As always, I’m going to try to write blog posts about all the shortlisted works for the Hugo Awards and Retro-Hugos this year. As always, I will almost certainly not manage that. In particular, unless I somehow get stranded on a desert island, with only the nominated books for entertainment, and with a time machine that allows me to get back in time for voting, I won’t even be attempting the Best Series nominees (a category I don’t believe should exist at all, frankly, for a variety of reasons). It is, of course, extraordinarily generous that, for example, all of Brandon Sanderson’s Stormlight Archive books are included in the Hugo Packet, but I have a low tolerance for epic fantasy anyway, and faced with three 2500-ish page (according to Calibre, the ereader software I use) novels, one of which starts with a prelude, then “4500 years later”, and then a prologue before getting to the first chapter proper… well, I’d *like* to judge the category properly, but I’m afraid I have some important literally anything else in the world to be getting on with.
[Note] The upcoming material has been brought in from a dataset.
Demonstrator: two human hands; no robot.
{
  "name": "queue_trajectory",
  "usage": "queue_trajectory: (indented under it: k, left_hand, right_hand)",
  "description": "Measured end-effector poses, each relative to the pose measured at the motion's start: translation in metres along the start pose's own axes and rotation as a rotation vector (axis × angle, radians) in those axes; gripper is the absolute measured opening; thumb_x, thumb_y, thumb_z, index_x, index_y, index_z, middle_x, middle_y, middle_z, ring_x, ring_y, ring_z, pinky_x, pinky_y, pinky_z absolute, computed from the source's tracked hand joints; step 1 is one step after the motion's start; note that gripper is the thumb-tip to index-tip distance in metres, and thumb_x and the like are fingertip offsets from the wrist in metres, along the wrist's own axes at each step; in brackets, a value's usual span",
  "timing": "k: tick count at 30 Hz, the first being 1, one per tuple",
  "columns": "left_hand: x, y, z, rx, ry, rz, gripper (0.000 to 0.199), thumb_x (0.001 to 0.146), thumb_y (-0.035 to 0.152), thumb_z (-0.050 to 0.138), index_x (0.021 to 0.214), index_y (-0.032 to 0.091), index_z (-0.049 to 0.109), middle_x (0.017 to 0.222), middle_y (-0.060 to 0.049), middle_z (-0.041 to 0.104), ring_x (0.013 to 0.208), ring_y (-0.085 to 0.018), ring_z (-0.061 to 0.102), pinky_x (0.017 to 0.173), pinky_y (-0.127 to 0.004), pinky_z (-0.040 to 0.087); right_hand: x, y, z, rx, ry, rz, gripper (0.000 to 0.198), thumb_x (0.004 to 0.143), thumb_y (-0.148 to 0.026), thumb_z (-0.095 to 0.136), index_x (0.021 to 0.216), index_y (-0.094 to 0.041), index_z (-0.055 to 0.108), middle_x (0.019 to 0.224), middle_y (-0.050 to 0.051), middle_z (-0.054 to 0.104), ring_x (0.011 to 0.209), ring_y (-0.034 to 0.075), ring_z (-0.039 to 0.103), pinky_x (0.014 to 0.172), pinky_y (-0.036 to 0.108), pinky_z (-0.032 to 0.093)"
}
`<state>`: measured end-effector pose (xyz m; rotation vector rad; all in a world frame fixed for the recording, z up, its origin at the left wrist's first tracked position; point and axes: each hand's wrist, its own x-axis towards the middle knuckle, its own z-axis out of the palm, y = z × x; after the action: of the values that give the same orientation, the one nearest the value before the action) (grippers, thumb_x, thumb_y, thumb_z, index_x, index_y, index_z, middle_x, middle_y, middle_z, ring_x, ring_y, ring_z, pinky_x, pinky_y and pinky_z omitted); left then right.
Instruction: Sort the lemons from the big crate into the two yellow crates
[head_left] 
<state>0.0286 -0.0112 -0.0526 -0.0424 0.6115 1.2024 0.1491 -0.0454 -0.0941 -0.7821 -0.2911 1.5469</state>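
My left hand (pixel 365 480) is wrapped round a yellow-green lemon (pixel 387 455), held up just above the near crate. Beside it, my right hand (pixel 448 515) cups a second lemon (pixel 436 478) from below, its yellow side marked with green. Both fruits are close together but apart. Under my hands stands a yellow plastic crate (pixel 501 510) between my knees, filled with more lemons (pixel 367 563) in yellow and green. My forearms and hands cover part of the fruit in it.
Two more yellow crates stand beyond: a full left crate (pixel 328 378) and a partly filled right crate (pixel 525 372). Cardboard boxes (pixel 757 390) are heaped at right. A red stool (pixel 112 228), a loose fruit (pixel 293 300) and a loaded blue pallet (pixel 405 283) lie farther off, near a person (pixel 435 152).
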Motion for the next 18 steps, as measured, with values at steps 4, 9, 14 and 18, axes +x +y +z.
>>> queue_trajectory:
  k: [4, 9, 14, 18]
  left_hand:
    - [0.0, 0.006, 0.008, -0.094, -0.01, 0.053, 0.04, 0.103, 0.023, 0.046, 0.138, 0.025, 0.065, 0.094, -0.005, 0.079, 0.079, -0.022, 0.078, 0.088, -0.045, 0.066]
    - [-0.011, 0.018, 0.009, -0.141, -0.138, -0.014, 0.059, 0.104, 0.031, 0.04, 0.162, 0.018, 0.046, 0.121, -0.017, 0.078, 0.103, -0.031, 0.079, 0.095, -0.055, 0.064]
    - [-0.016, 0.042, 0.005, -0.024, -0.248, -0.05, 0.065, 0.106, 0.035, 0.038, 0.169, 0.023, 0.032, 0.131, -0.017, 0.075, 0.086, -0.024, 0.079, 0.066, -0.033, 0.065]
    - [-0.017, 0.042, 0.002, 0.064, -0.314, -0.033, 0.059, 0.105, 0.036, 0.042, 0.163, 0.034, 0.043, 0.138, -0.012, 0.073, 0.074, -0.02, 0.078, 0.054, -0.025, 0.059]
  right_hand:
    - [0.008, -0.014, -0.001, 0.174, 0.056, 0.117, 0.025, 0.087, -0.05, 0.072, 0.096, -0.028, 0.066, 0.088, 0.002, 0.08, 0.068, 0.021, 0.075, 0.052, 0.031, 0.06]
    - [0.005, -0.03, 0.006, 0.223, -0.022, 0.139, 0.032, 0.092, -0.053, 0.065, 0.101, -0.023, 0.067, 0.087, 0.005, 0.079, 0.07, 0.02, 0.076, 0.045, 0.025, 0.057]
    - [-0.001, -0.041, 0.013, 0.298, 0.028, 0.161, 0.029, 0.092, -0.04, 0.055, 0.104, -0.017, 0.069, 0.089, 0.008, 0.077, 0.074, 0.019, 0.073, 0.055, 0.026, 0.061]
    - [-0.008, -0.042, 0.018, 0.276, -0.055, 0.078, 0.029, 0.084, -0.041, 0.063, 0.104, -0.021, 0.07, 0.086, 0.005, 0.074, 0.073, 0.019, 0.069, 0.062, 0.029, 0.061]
(No slight intended to Sanderson, who seems from the Writing Excuses podcast to be a very nice man. But my own view is that around two hundred and fifty pages is the optimum length for a novel, and I’m immune to the charms of epics generally, preferring books to be about ideas first and foremost rather than about character arcs or immersion in a world).

The short stories, on the other hand, are far more in my wheelhouse. I’ll be ranking these best to worst, mimicking my ranking on the eventual ballot. To avoid too much tension. I’ll say straight away that for the first time in a long time there is nothing here that should go below “No Award”. There’s work that’s not to my taste, but with all of it I can see why it would be to someone else’s. It’s all at least competently written, and it’s all actual science fiction or fantasy. None of it is outright propaganda for fascism, and none of it appears to have been gamed onto the ballot by Gamergate-wannabes.

These should not be exceptional criteria for an award, but after a couple of years where none of those were true (and last year where the quality was back up again thanks to the rule changes but there were still a handful of fascist shitsmears on the ballot), it’s a relief to be able to say those things.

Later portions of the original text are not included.